Луиза действительно вернулась к вечеру. Во всяком случае, утром она вышла на работу. Выглядела она как обычно, но прядь волос, случайно выбившаяся из-под белой шапочки, оказалась седой.
Все это я вспомнил сегодня, войдя в кабинет и поздоровавшись. Ответив на мое приветствие, Луиза склонилась над стопкой картонных карточек с данными о вновь прибывших. Я надел халат – не белый, а скорее, серый от частых стирок, – и подошел к стоявшему в углу умывальнику – оцинкованному ведру с пробитым днищем, закрепленному на стене. Роль носика выполнял гвоздь с широкой латунной головкой. На прибитой к стене полочке лежал прямоугольный кусок серого мыла и щетка с жесткой щетиной.
Вода была обильно хлорирована, так что кожа на руках после мытья мгновенно покрылась белесым налетом, который я тщательно стер подобием салфетки.
– Можно начинать? – спросил я. Сестра кивнула, поднялась со своего места.
– Тут отмечены нетрудоспособные, – сообщила она. – Будете проверять?
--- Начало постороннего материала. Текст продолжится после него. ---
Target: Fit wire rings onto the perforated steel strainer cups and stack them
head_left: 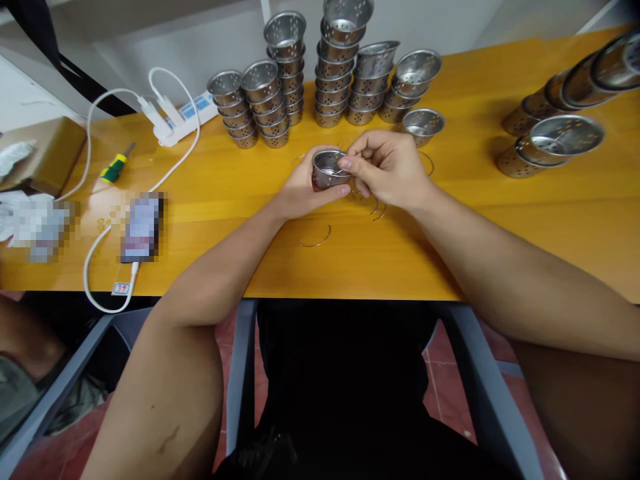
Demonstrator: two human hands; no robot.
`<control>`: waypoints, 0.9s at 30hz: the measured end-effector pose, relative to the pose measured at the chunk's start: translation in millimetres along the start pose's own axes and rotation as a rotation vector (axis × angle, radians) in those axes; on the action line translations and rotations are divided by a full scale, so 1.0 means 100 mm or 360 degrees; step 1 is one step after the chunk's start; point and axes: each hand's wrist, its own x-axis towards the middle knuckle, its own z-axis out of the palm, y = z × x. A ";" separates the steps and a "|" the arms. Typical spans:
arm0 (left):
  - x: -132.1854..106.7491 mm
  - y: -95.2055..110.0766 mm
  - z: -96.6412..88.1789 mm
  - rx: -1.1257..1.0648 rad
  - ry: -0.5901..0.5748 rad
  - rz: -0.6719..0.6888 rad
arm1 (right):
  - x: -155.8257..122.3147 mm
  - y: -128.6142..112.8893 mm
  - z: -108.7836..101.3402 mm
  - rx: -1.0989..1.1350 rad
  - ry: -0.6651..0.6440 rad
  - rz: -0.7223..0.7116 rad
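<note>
Yellow wooden table [500,220] fills the view. Nearest, at 6 o'clock from the hands, lies a curved wire [316,241]. At the centre the left hand [299,192] wraps its fingers around a perforated steel cup [326,168] held just over the tabletop, and the right hand [389,168] pinches its rim with closed fingertips. Farther, at 12 o'clock, stand stacks of cups [330,73] and, at 10 o'clock, a screwdriver [116,167].

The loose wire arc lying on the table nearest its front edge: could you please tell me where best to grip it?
Pinch the wire arc at the middle of its curve, from straight above. It lies flat on the yellow table, thin and apart from other things, so fingertips would probably have to close across the rounded near side.
</note>
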 end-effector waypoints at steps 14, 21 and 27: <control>0.02 -0.02 -0.05 0.0049 -0.0026 0.0064 | -0.01 -0.07 -0.03 0.0055 -0.0067 0.0027; 0.04 -0.06 -0.04 -0.0239 -0.0115 0.0005 | 0.01 0.02 -0.08 0.0221 -0.0143 0.0014; 0.05 -0.11 -0.05 -0.0332 -0.0142 -0.0016 | 0.02 0.07 -0.13 0.0270 -0.0210 0.0036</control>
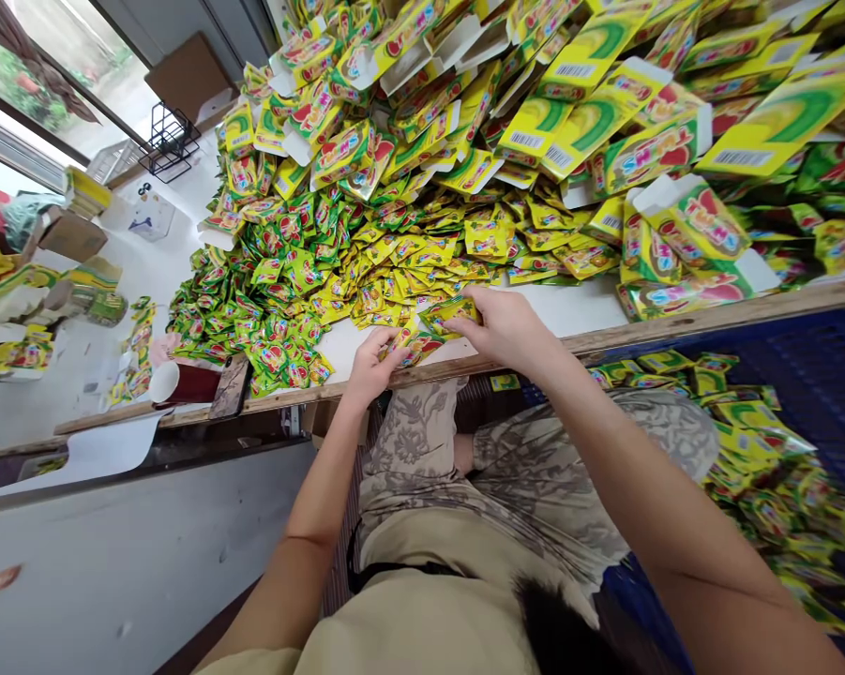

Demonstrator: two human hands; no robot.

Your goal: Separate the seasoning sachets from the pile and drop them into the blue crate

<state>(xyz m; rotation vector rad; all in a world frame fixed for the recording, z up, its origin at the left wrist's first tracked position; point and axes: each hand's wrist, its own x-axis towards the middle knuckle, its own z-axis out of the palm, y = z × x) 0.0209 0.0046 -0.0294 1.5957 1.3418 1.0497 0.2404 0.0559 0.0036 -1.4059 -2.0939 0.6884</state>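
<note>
Near the table's front edge, my left hand (375, 366) is closed on a green candy packet (422, 348) with red fruit print. My right hand (505, 326) pinches a yellow-green candy packet (448, 312) between thumb and fingers, just behind the other one. The two packets are close together; whether they touch I cannot tell. Behind my hands lies a heap of loose yellow packets (386, 272). To its left spreads a heap of green packets (281, 319). Printed cardboard boxes (700, 220), some with open flaps, are piled behind and to the right.
A dark red cup (189, 384) lies on its side beside a phone (231, 386) at the front edge. Further left are a black wire rack (170, 141) and a clear tray (147, 217). Below right, a blue crate (808, 375) stands by many packed items.
</note>
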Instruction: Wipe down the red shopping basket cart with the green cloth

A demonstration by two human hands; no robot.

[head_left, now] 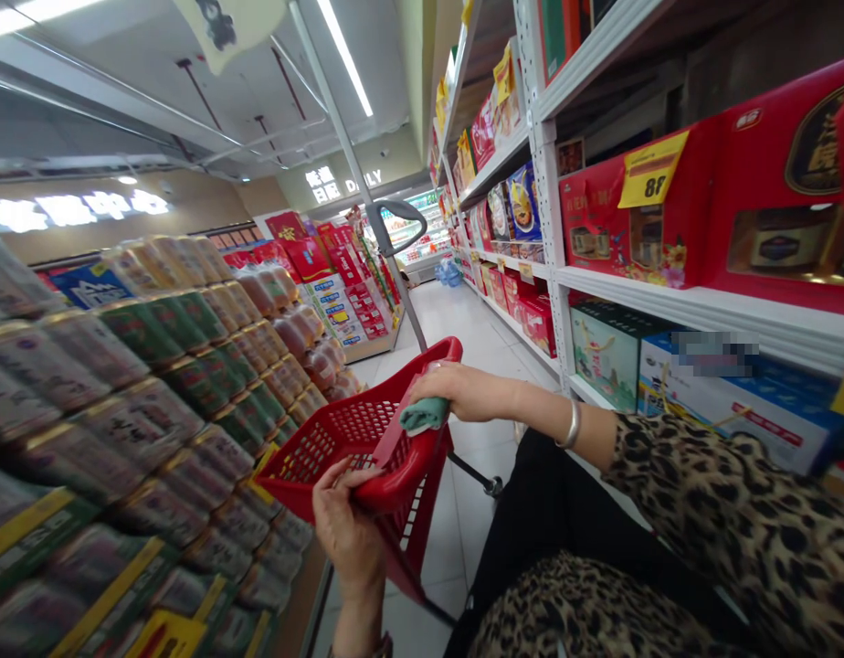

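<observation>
A red plastic shopping basket (340, 439) on wheels stands tilted in the aisle, its grey pull handle (395, 224) raised. My left hand (346, 530) grips the basket's near rim, fingers curled over the edge. My right hand (456, 388) rests on the far rim and is closed on a small green cloth (423, 416) pressed against the inside of the rim. A silver bangle sits on my right wrist, and the sleeve is leopard print.
Stacked packs of drink cans (121, 429) fill the left side, close to the basket. White shelving (669, 302) with red and blue gift boxes lines the right. The tiled aisle (463, 320) runs ahead toward more displays.
</observation>
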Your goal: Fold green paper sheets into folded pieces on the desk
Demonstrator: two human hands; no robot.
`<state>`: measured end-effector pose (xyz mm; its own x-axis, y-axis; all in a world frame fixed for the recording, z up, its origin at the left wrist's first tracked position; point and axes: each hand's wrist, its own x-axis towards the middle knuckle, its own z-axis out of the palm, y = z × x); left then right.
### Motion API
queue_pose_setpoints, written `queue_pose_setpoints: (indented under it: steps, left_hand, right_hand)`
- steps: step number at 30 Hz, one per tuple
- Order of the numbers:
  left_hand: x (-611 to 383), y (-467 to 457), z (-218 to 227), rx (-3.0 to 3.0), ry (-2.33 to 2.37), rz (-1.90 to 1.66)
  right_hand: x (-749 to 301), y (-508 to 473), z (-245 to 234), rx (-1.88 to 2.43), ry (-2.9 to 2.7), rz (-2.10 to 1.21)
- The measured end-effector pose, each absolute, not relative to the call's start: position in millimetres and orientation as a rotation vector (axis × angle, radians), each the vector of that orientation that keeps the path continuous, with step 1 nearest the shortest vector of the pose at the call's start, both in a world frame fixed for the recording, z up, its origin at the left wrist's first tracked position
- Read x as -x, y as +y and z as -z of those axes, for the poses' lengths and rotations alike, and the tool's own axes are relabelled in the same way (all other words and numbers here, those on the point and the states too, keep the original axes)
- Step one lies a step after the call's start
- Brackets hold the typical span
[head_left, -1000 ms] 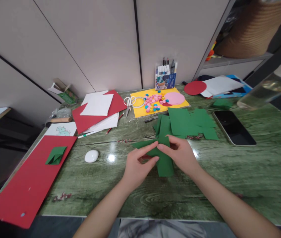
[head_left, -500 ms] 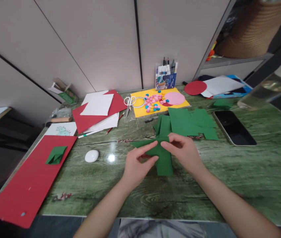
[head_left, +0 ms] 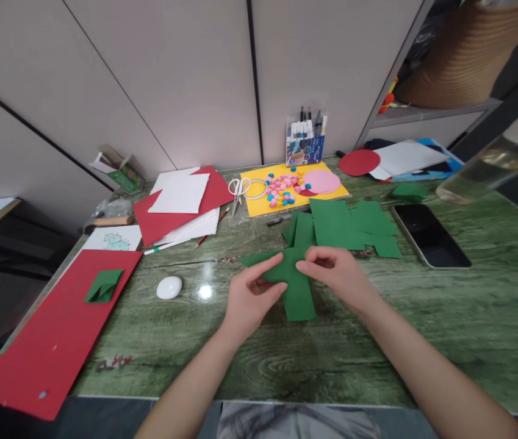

Я пожал плечами. Проверка не имела никакого смысла. Сведения о неработоспособных и больных Юденрат получал от немецких врачей, проводивших предварительную селекцию на железнодорожной станции в пяти километрах от Брокенвальда, рядом с Лимбовицами. Мы практически не имели никакого влияния на дальнейшие перетасовки жителей гетто. Единственным изменением, которое вносилось в документы врачами-заключенными, были отметки о смерти, ставившиеся в личные карточки перед сдачей их в соответствующий отдел Юденрата. А смертность была высокой – в начале моего приезда она достигала в среднем четырех-пяти случаев в сутки. Я помню день – через неделю после прибытия в Брокенвальд нашего транспорта, – когда у ворот гетто ожидали проверки сразу пятнадцать закрытых гробов. За эти два года смертность снизилась, но все еще оставалась чересчур высокой – даже по военным меркам.
Г-жа Бротман кивнула и направилась к двери. Я невольно проследил за ней. Ее прекрасную фигуру не испортили ни чудовищная брокенвальдская диета, ни бесформенный халат из ветхой выбеленной мешковины. Есть женщины, чья прелесть не зависит ни от чего. Просто – она есть. Или же ее нет.